◆ WHAT YOU HAVE TO DO
The material below should be copied line for line, please, with pictures omitted.

◆ INFORMATION PROVIDED

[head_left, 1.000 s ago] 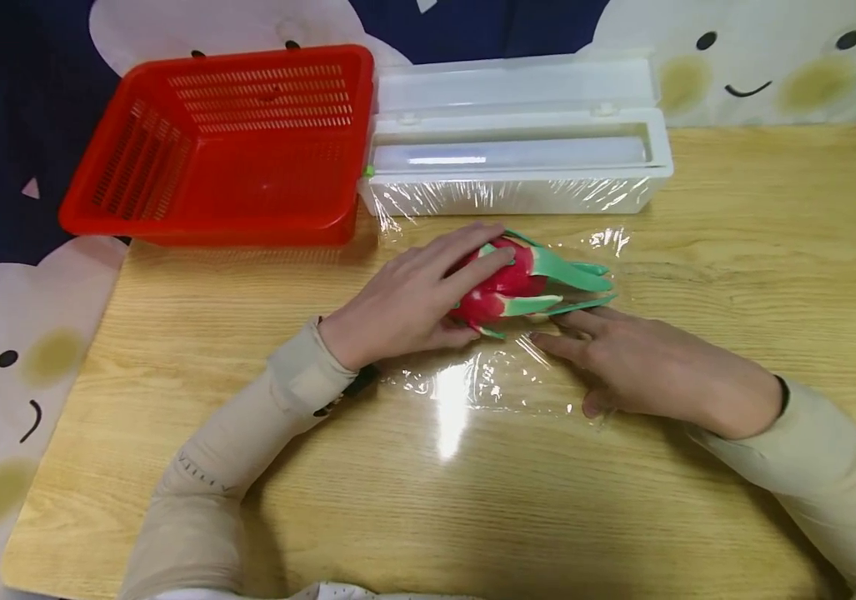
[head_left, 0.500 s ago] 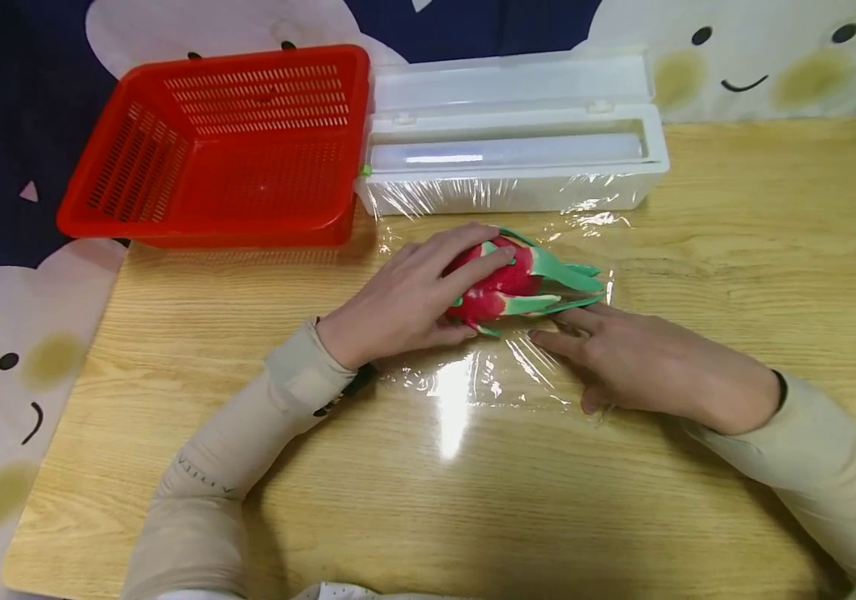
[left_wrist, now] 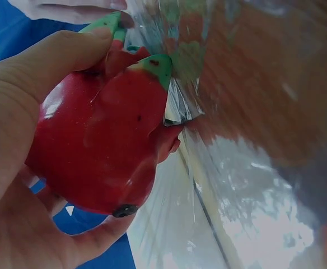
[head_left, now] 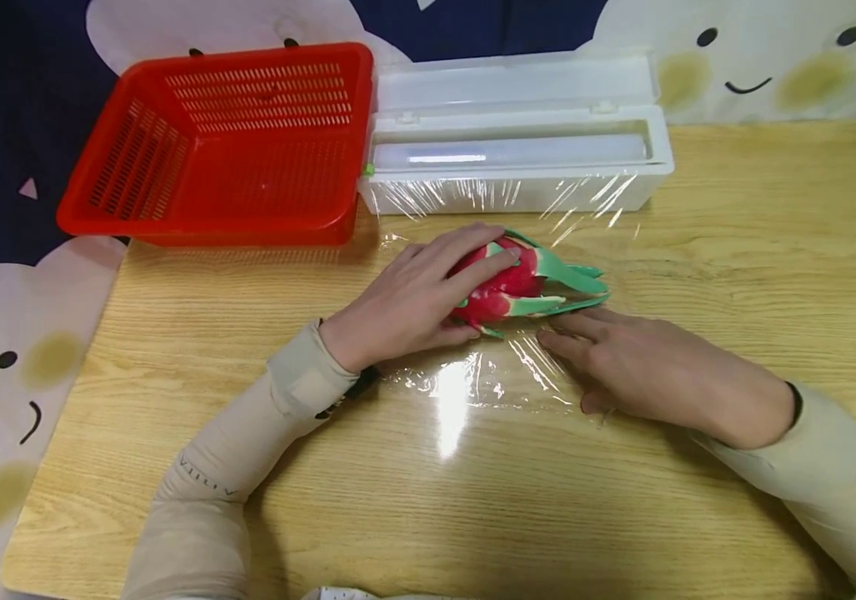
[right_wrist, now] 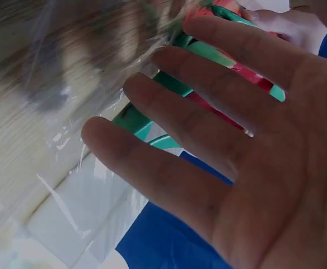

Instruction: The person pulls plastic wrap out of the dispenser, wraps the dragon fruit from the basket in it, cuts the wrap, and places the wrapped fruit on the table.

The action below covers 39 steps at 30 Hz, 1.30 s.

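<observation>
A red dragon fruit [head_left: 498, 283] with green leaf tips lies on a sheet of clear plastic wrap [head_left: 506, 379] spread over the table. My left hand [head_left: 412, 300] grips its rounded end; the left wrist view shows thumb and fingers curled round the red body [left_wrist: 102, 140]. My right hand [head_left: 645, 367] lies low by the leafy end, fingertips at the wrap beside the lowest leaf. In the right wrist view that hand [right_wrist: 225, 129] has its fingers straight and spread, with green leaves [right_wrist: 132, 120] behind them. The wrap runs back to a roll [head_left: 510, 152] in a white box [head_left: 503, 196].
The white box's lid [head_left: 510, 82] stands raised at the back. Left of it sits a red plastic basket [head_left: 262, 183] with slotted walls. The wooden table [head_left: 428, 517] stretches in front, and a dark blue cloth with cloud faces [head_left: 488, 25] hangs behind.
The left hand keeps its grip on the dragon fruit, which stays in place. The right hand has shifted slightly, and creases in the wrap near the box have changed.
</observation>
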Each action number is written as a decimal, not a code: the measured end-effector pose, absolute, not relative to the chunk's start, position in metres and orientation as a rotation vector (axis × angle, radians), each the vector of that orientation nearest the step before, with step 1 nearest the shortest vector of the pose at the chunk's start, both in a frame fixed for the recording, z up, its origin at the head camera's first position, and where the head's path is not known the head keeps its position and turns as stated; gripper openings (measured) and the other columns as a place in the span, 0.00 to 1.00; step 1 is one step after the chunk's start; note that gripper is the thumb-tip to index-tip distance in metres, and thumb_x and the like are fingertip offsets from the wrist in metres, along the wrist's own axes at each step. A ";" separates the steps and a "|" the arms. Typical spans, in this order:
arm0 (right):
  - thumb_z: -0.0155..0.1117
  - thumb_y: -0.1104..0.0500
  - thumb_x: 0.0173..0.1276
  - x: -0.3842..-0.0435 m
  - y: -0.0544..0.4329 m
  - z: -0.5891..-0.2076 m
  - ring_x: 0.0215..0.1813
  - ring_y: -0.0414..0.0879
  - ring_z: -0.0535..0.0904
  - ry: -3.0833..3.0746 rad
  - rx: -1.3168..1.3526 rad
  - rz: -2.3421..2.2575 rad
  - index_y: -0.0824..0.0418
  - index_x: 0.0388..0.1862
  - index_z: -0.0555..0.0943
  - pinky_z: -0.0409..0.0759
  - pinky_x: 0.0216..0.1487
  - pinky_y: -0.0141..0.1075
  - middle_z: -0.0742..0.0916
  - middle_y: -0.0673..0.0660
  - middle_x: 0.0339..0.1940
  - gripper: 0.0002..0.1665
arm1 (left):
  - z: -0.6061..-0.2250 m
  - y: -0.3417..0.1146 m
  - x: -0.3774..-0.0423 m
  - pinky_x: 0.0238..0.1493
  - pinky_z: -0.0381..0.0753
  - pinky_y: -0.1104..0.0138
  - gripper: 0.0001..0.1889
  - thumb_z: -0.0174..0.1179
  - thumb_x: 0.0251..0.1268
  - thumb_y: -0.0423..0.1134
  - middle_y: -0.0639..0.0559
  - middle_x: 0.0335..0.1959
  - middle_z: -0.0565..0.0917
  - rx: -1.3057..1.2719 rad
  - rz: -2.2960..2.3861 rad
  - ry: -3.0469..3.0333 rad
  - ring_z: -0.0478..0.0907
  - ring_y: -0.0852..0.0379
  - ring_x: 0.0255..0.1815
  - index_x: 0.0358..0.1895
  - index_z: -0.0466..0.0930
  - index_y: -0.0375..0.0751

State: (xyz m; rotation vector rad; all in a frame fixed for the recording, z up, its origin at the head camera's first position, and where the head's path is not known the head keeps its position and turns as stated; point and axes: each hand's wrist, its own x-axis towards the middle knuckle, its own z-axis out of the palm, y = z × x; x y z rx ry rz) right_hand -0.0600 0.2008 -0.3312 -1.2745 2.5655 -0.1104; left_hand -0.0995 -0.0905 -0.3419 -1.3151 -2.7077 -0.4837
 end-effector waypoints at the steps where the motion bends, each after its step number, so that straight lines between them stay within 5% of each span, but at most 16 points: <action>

◆ EXERCISE RESPONSE
[head_left, 1.000 s ago] 
[head_left, 0.500 s ago] 
[left_wrist, now] 
[head_left, now] 
[right_wrist, now] 

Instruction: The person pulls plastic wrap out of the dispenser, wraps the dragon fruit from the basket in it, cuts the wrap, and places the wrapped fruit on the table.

The action below covers 39 steps at 30 Hz, 1.30 s.

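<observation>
A red dragon fruit [head_left: 498, 283] with green leaf tips lies on a sheet of clear plastic wrap [head_left: 506, 379] spread over the table. My left hand [head_left: 412, 300] grips its rounded end; the left wrist view shows thumb and fingers curled round the red body [left_wrist: 102, 140]. My right hand [head_left: 645, 367] lies low by the leafy end, fingertips at the wrap beside the lowest leaf. In the right wrist view that hand [right_wrist: 225, 129] has its fingers straight and spread, with green leaves [right_wrist: 132, 120] behind them. The wrap runs back to a roll [head_left: 510, 152] in a white box [head_left: 503, 196].
The white box's lid [head_left: 510, 82] stands raised at the back. Left of it sits a red plastic basket [head_left: 262, 183] with slotted walls. The wooden table [head_left: 428, 517] stretches in front, and a dark blue cloth with cloud faces [head_left: 488, 25] hangs behind.
The left hand keeps its grip on the dragon fruit, which stays in place. The right hand has shifted slightly, and creases in the wrap near the box have changed.
</observation>
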Each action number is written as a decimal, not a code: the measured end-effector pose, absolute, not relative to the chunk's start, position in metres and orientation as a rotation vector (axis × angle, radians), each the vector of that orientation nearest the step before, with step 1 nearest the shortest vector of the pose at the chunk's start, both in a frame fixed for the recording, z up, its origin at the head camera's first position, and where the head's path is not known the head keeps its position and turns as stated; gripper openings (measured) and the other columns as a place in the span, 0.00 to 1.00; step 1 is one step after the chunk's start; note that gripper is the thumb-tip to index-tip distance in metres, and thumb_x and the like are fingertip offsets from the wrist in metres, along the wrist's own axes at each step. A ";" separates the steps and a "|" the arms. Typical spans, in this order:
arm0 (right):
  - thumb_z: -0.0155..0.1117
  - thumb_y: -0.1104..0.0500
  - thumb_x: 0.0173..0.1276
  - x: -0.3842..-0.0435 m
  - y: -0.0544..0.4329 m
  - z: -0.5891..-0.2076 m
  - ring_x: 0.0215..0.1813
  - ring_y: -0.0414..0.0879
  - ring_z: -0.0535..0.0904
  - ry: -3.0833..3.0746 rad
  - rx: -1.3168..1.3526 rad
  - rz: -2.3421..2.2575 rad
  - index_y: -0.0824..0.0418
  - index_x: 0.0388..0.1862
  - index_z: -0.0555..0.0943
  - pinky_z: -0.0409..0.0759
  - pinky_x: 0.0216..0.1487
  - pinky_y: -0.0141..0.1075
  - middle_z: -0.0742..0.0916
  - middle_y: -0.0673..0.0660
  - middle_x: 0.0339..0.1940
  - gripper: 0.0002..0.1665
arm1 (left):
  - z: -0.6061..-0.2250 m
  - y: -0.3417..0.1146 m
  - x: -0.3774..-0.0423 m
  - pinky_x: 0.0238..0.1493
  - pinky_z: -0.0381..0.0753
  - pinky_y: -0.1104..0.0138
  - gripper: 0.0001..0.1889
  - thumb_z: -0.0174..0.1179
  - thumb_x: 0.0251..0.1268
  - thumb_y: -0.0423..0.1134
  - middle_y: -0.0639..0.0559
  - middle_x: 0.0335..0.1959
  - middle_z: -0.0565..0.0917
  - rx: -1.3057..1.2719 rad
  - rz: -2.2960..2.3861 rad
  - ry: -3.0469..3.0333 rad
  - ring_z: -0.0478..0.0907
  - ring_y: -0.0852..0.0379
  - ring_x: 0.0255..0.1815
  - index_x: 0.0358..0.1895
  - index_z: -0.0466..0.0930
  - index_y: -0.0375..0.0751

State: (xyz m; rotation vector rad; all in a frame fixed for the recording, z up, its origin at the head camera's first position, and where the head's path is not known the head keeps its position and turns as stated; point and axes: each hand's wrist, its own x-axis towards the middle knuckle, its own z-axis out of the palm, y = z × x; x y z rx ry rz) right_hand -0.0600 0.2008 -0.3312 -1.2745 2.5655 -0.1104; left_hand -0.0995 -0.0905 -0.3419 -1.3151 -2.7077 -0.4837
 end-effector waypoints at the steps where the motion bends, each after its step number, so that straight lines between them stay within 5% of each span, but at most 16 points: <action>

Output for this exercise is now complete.